Exercise:
Only the lines from the start of the data through the line containing "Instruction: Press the" should be written out, exactly as they are, with both ends included and the pictures left out.

Data to use:
########

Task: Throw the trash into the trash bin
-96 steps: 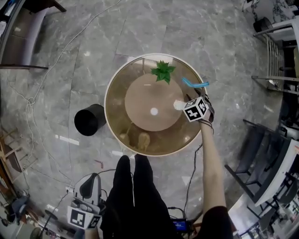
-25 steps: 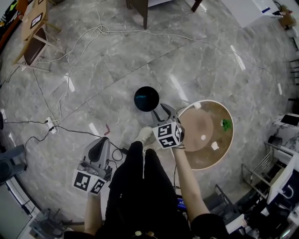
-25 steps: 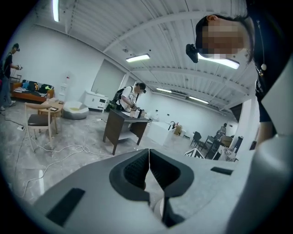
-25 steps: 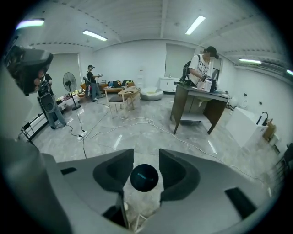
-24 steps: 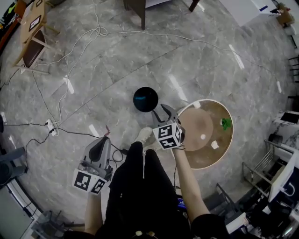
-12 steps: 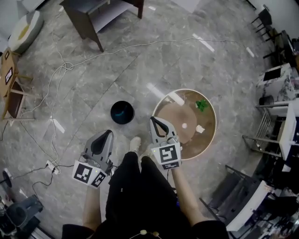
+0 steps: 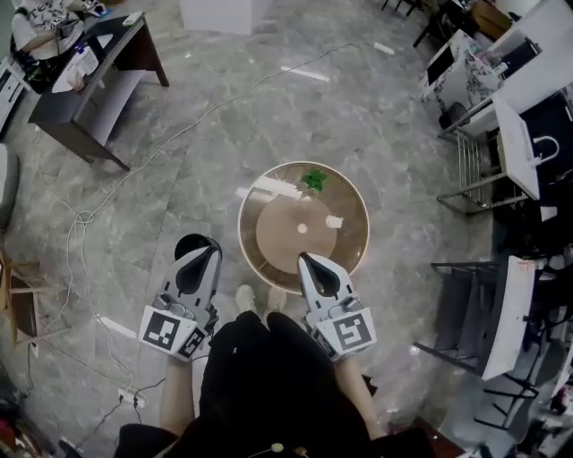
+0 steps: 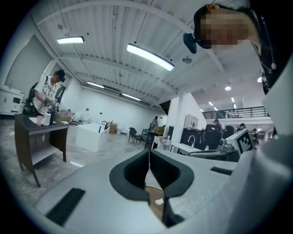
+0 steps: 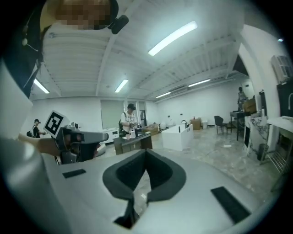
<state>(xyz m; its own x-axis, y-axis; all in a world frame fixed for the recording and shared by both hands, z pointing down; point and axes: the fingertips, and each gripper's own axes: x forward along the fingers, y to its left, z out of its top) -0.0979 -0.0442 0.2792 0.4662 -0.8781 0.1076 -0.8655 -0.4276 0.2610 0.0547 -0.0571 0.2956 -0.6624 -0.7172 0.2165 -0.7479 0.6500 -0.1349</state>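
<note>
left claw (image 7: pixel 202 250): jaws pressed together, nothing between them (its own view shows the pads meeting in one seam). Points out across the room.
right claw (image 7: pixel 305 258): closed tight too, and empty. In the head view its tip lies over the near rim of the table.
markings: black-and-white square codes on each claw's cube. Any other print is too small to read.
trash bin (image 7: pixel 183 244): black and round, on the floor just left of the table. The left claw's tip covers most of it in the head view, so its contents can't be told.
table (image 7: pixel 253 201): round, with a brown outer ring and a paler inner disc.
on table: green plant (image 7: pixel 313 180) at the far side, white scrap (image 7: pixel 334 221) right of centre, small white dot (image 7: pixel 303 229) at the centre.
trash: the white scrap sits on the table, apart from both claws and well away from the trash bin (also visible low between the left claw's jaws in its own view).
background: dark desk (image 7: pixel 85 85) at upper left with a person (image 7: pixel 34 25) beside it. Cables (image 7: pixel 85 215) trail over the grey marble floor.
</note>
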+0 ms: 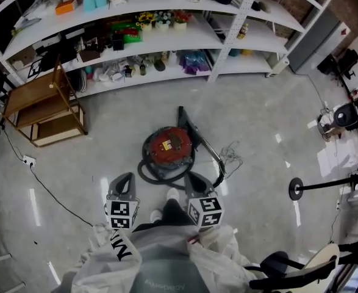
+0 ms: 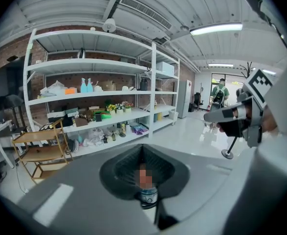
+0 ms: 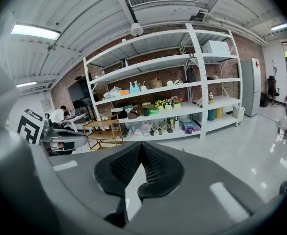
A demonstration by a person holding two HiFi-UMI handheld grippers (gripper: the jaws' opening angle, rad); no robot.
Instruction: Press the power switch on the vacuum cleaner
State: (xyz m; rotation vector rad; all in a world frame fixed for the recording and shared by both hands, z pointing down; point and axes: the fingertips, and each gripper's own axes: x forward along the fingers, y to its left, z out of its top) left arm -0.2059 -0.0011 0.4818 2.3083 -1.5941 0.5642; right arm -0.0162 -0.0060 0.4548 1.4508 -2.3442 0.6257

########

Result of the exercise:
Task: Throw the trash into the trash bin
-96 steps: 
-25 steps: 
-25 steps: 
-25 steps: 
-24 steps: 
-12 steps: 
+0 steps: 
+0 steps: 
+0 steps: 
<state>(xyz m; its own x-axis, y-axis; all in a world frame fixed for the recording and shared by both hands, z pointing down; point and axes: the fingertips, and each gripper's own axes: x forward along the fingers, y to its left, z out of its top) -0.0979 -0.0442 0.2792 0.4662 -0.8781 0.1076 -0.8655 -0.4276 0.2610 0.0547 -0.0571 0.2956 -0.6624 -0.7172 0.2165 -0.7479 0.6500 -0.1349</state>
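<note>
left claw (image 7: pixel 202 250): jaws pressed together, nothing between them (its own view shows the pads meeting in one seam). Points out across the room.
right claw (image 7: pixel 305 258): closed tight too, and empty. In the head view its tip lies over the near rim of the table.
markings: black-and-white square codes on each claw's cube. Any other print is too small to read.
trash bin (image 7: pixel 183 244): black and round, on the floor just left of the table. The left claw's tip covers most of it in the head view, so its contents can't be told.
table (image 7: pixel 253 201): round, with a brown outer ring and a paler inner disc.
on table: green plant (image 7: pixel 313 180) at the far side, white scrap (image 7: pixel 334 221) right of centre, small white dot (image 7: pixel 303 229) at the centre.
trash: the white scrap sits on the table, apart from both claws and well away from the trash bin (also visible low between the left claw's jaws in its own view).
background: dark desk (image 7: pixel 85 85) at upper left with a person (image 7: pixel 34 25) beside it. Cables (image 7: pixel 85 215) trail over the grey marble floor.
</note>
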+0 ms: 
+0 ms: 
+0 ms: 
A demonstration by a person holding two HiFi-UMI handheld grippers (gripper: the jaws' opening angle, rad); no robot.
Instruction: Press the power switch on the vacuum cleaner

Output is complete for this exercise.